There are considerable differences among crops in their ability to accumulate and tolerate Cd (Bingham et al., 1975; Chizzola, 1994; Harmanescu et al., 2011; He and Singh, 1994). Consequently, identifying cultivars that accumulate low levels of Cd is of interest, especially for cultivation in soils prone to Cd accumulation. In addition, members of the Solanaceae, Chenopodiaceae, Cruciferae, and Asteraceae are considered to be robust accumulators of Cd (Kuboi et al., 1986). Fruit vegetables, such as the tomato (Solanum lycopersicum L.), pepper (C. annuum L.), and eggplant (Solanum melongena L.), are characterized by rather low rates of heavy metal translocation to the fruit (Angelova et al., 2009). The impact of grafting on the uptake of heavy metals by fruit vegetables has not been well investigated. One of the few reports documents a reduction in Cd concentration in eggplant fruit after grafting onto Solanum torvum Sw. (Arao et al., 2008). In particular, grafting S. melongena plants onto S. torvum reduced the Cd concentration in leaves and the stem by 67%–73% relative to self-grafting or grafting onto Solanum integrifolium Poir., in both Cd-polluted and unpolluted soils. The Cd concentration in xylem sap collected from the stems of S. torvum was 22% less than that in stems of S. melongena, indicating an appreciable restriction of Cd translocation from roots to shoots in the former. The Cd concentration in the roots of S. melongena and S. torvum were similar when plants were exposed to identical external levels of Cd (Mori et al., 2009). There are no studies documenting the use of grafting in peppers (C. annuum L.), or to reduce heavy metal concentration in the fruits.

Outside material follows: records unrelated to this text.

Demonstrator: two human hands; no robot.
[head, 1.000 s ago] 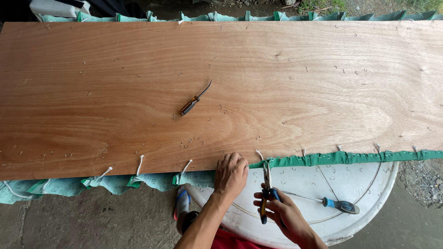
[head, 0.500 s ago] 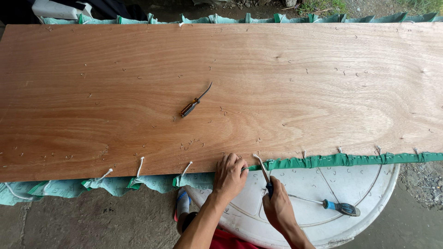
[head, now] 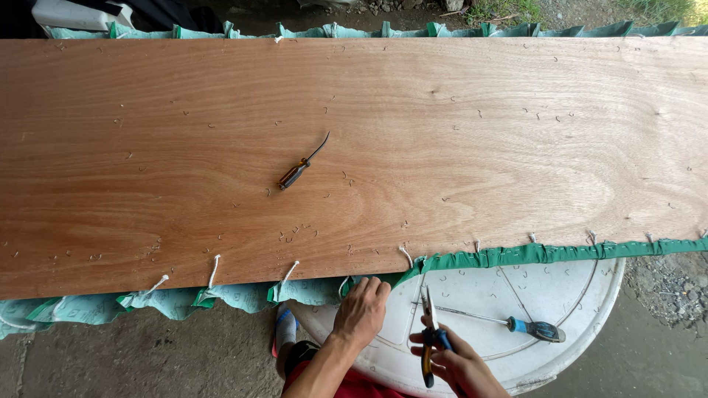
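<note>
Plywood board [head: 457,147] edge under left hand [head: 361,309]; right hand [head: 453,361] grips pliers [head: 429,335]

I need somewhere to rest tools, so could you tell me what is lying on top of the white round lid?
A blue-handled screwdriver lies on the white round lid. The wooden board and green fabric edging cover its far part.

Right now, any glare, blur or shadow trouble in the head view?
Head view: even daylight, soft sheen on the plywood board, no hard glare; sharp throughout; left hand at the board's edge and right hand holding pliers are crisp; slight wide-angle bowing along the edges.
</note>
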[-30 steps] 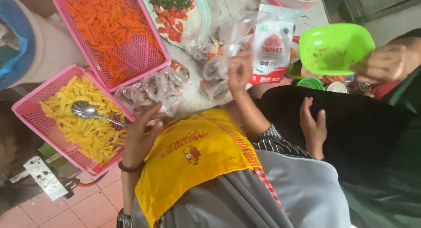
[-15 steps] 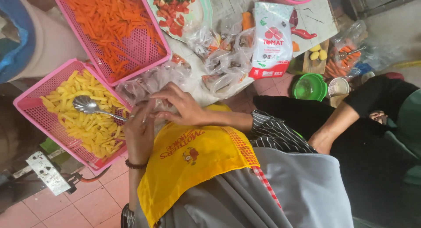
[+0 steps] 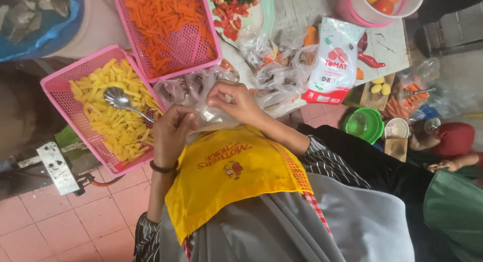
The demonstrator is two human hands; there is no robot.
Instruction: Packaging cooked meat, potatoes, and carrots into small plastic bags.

Since peppers are able to accumulate Cd in sufficient amounts to be of public health concern (Lund et al., 1981), it is very important to reduce their Cd content when grown in Cd-contaminated soils. In this study, 52 Japanese pepper cultivars were screened for low levels of Cd in edible fruits. Cd-accumulating rootstocks were selected, and grafting to reduce the Cd concentration in fresh pepper fruits was tested.

Materials and Methods

Three experiments were carried out at the National Institute of Vegetable and Tea Science (Tsu, Japan) in 2008 and 2009. For all experiments, a gravelly gray lowland soil with organic matter content of 3.3%, total nitrogen content of 0.22%, pH 6.23, and 0.1 mol·L⁻¹ HCl extractable Cd, Fe, Zn, Mn, and Cu of 2.1, 390.0, 102.5, 129.4, and 33.9 mg·kg⁻¹, respectively, was used. The soil was collected from near an inactivated mine located in a mountainous region of south Japan. All plants received the same basal amount of N:P₂O₅:K₂O as 0.25-0.25-0.25 g·kg⁻¹ dry soil, in the three experiments. For all experiments, the soil moisture was maintained at around of 60% of field capacity by weighing the pots during cultivation.

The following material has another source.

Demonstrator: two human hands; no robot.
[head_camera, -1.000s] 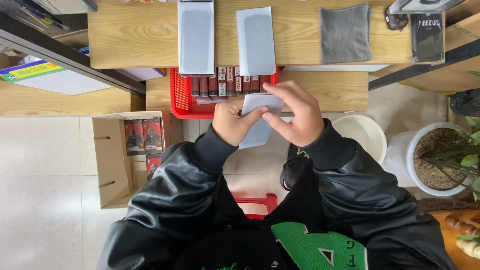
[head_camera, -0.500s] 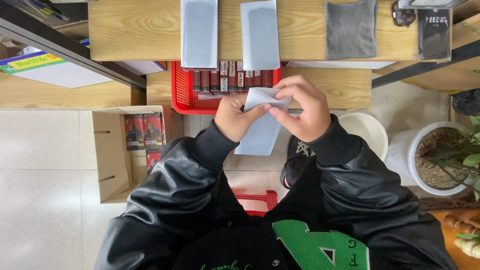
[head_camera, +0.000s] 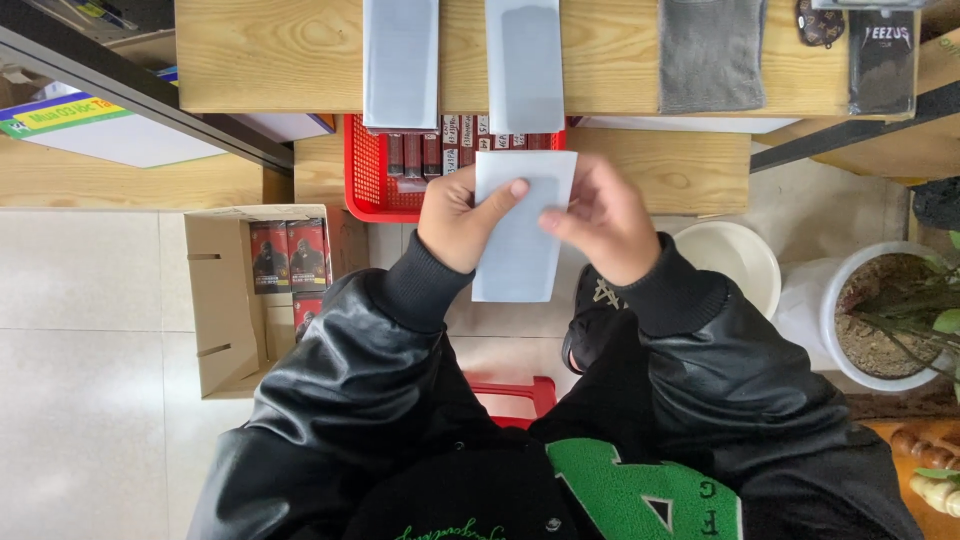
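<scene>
I hold a pale blue-grey flat sleeve (head_camera: 520, 250) upright in front of me with both hands. My left hand (head_camera: 458, 222) grips its left edge, thumb laid across the front. My right hand (head_camera: 598, 220) pinches its right edge. Two more sleeves of the same kind, one on the left (head_camera: 400, 62) and one on the right (head_camera: 524, 66), lie side by side on the wooden bench (head_camera: 250, 60) beyond. Just past my hands stands a red mesh basket (head_camera: 365, 170) filled with several small dark boxes.
A grey cloth (head_camera: 710, 55) and a dark packet (head_camera: 882, 62) lie on the bench at right. An open cardboard carton (head_camera: 215, 300) with dark boxes stands on the floor at left. A white bucket (head_camera: 735, 262) and a potted plant (head_camera: 890, 320) stand at right. A red stool (head_camera: 512, 392) shows below me.
The sleeve was crumpled between my hands; now it is pulled flat and full length. Both hands have shifted to its side edges.
</scene>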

Experiment 1: Screening Japanese peppers cultivars for low Cd in edible fruits

Peppers were grown in a 2.1 mg Cd·kg⁻¹ naturally contaminated soil. The seeds were sown in small plastic pots containing 200 g of Cd-contaminated soil on April 1, 2008, and transplanted to the field on May 15, 2008. Plants were grown for 6 months and fruits were collected prior to the assessment of heavy metal concentration.

Experiment 2: Screening Japanese pepper rootstocks for low Cd absorption

Eight pepper rootstock cultivars were grown in Cd-contaminated soil for 30 days. The seeds of rootstock cultivars were sown in small plastic pots containing 200 g of Cd-contaminated soil in April 1, 2008, and grown for 30 days prior to harvest of the aerial part (stems and leaves). The lowest Cd-accumulating rootstock was selected by measuring the Cd content of the aerial part of the seedlings.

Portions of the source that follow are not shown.